§ **WHAT YOU WILL DO**
Please output exactly the part of the records below that opens with the line containing "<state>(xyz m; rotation" and closes with the line containing "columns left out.", both lines included, and nothing else.

Stored entries:
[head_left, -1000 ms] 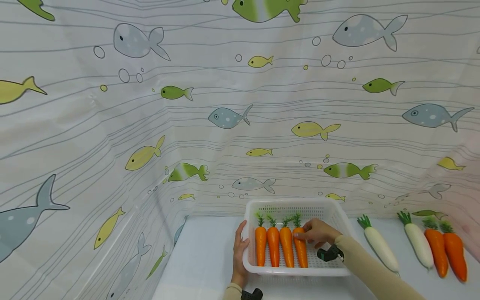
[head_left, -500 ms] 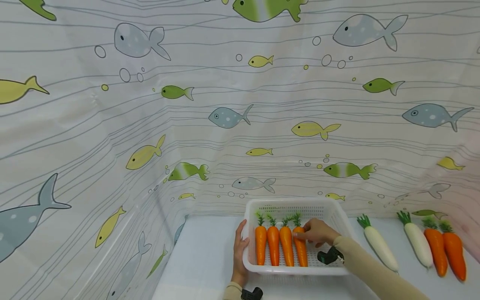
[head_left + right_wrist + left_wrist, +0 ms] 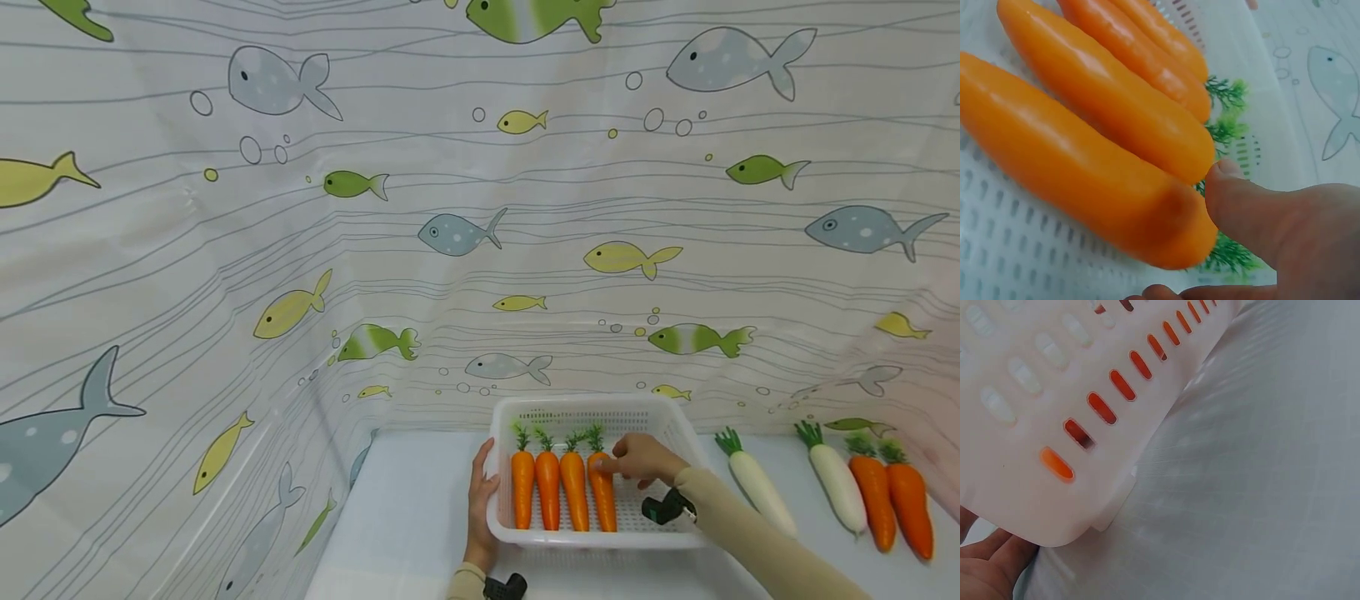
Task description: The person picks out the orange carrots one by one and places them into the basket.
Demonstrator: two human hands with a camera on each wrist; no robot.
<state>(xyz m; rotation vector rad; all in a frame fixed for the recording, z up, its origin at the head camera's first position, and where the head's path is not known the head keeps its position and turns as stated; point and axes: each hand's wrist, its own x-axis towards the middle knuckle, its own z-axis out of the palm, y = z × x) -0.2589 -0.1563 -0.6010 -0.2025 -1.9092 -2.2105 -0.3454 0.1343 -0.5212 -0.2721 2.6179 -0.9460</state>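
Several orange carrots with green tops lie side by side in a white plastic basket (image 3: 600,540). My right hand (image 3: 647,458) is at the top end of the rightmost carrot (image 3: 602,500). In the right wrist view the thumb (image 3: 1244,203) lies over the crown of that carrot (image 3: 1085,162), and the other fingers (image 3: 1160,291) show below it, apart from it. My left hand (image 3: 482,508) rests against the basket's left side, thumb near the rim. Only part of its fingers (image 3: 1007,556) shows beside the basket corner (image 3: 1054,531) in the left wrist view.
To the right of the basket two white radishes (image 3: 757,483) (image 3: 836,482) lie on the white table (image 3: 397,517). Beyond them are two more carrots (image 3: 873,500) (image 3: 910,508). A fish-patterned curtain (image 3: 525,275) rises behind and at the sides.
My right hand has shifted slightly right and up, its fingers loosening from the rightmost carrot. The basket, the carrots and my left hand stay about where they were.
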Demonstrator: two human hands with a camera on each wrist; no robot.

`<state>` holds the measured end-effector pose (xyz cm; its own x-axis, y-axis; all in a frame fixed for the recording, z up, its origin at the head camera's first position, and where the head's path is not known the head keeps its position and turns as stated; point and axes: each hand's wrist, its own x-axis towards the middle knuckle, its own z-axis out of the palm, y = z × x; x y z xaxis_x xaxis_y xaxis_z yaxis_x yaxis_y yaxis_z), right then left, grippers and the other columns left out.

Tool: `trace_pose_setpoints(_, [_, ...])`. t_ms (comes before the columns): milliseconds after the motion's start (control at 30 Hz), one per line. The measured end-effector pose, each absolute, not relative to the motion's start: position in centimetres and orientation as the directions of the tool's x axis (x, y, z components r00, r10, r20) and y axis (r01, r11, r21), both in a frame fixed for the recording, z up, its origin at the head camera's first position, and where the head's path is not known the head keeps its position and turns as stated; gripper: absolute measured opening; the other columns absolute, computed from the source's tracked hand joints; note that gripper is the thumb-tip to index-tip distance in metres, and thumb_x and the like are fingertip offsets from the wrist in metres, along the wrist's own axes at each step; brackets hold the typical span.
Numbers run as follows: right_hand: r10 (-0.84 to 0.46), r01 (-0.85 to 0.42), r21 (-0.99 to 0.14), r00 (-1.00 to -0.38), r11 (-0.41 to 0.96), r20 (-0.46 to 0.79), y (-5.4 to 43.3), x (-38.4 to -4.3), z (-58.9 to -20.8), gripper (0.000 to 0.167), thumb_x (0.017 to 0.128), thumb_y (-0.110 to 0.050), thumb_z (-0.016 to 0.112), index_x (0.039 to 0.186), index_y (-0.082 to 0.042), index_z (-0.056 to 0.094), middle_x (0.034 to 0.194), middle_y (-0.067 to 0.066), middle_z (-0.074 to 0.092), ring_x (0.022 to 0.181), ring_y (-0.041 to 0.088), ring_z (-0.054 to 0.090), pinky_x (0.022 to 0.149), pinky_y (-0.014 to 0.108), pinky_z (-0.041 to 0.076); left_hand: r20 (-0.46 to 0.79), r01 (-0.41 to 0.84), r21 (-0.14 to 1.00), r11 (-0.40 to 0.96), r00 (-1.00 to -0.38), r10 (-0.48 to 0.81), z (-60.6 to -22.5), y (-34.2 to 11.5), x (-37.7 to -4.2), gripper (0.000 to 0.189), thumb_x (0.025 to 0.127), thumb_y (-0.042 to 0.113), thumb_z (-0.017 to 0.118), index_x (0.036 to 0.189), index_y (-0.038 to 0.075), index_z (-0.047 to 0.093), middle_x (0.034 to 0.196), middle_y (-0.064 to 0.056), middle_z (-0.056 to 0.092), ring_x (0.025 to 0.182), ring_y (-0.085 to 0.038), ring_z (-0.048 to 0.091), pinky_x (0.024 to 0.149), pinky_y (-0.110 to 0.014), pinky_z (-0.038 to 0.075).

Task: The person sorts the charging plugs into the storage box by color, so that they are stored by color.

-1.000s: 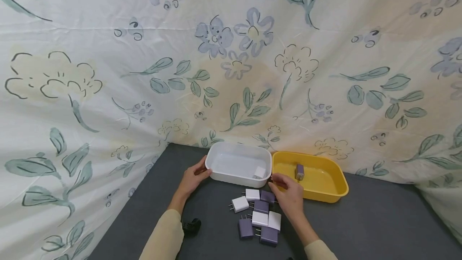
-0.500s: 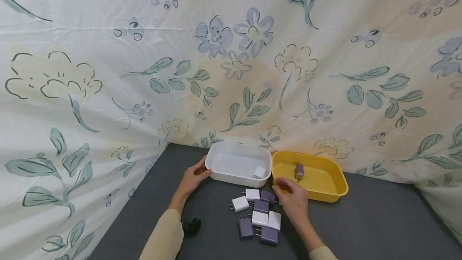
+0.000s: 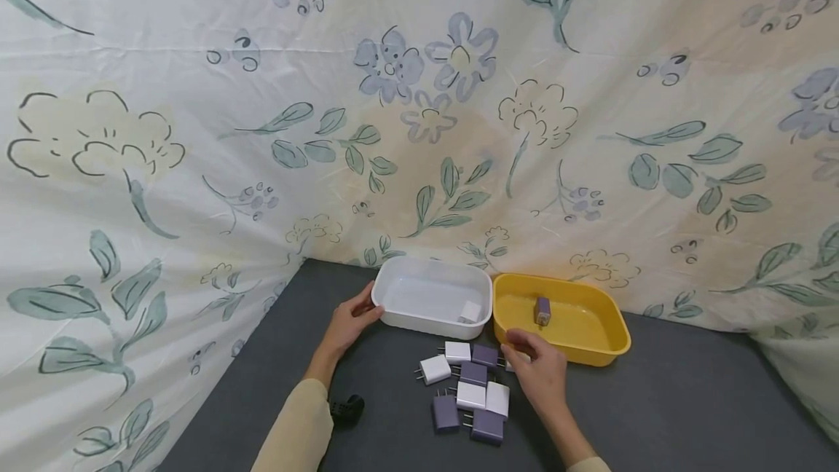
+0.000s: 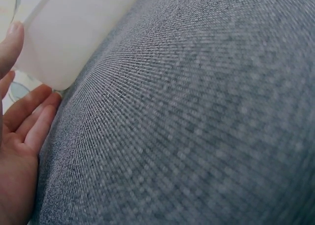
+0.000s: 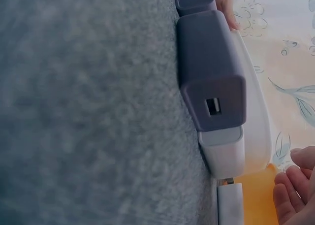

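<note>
My left hand [image 3: 347, 326] touches the left front corner of the white bin [image 3: 400, 320]. In the left wrist view its fingers [image 4: 37, 114] lie fairly straight by the bin's lower corner. My right hand [image 3: 540, 370] hovers before the yellow bin [image 3: 590, 354], fingers loosely bent and nothing between them. Beside its fingertips, partly covered, is a white charger plug [image 3: 516, 365]; the right wrist view shows a gap between that hand [image 5: 298, 190] and the plugs. Several white and purple charger plugs [image 3: 473, 373] lie in a cluster on the dark table.
Inside the white bin sits one white plug [image 3: 469, 312]; one purple plug [image 3: 542, 311] is in the yellow bin. The bins stand side by side at the back, before a flowered cloth [image 3: 426, 130]. A black object [image 3: 347, 410] is by the left forearm.
My right hand has moved from the white bin's right front corner rightward and nearer to me, to beside the partly covered white plug. The left hand keeps its place on the bin.
</note>
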<state>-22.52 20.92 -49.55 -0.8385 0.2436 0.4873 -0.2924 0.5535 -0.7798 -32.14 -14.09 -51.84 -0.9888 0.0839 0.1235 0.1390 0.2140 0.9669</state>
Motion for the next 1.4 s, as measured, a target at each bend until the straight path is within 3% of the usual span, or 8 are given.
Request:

§ **RESPONSE TO THE EXERCISE**
<state>(xyz m; rotation vector rad; all in a frame fixed for the recording, z up, its origin at the head camera's first position, and where the head's path is not known the head keeps its position and turns as stated; point and axes: each hand's wrist, its own x-axis towards the middle knuckle, its own z-axis out of the palm, y = z × x) -0.2589 -0.1563 -0.6010 -0.2025 -1.9092 -2.2105 -0.3454 0.1343 -0.5212 -0.2721 2.6179 -0.9460</state>
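Several orange carrots with green tops lie side by side in a white plastic basket (image 3: 600,540). My right hand (image 3: 647,458) is at the top end of the rightmost carrot (image 3: 602,500). In the right wrist view the thumb (image 3: 1244,203) lies over the crown of that carrot (image 3: 1085,162), and the other fingers (image 3: 1160,291) show below it, apart from it. My left hand (image 3: 482,508) rests against the basket's left side, thumb near the rim. Only part of its fingers (image 3: 1007,556) shows beside the basket corner (image 3: 1054,531) in the left wrist view.
To the right of the basket two white radishes (image 3: 757,483) (image 3: 836,482) lie on the white table (image 3: 397,517). Beyond them are two more carrots (image 3: 873,500) (image 3: 910,508). A fish-patterned curtain (image 3: 525,275) rises behind and at the sides.
My right hand has shifted slightly right and up, its fingers loosening from the rightmost carrot. The basket, the carrots and my left hand stay about where they were.
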Demonstrator: two human hands with a camera on each wrist; no robot.

`<state>` holds the measured end-effector pose (xyz cm; its own x-axis, y-axis; all in a frame fixed for the recording, z up, its origin at the head camera's first position, and where the head's path is not known the head keeps its position and turns as stated; point and axes: each hand's wrist, its own x-axis towards the middle knuckle, its own z-axis out of the palm, y = z × x; x y z xaxis_x xaxis_y xaxis_z yaxis_x yaxis_y yaxis_z), right then left, grippers and the other columns left out.

Nothing else belongs in this answer.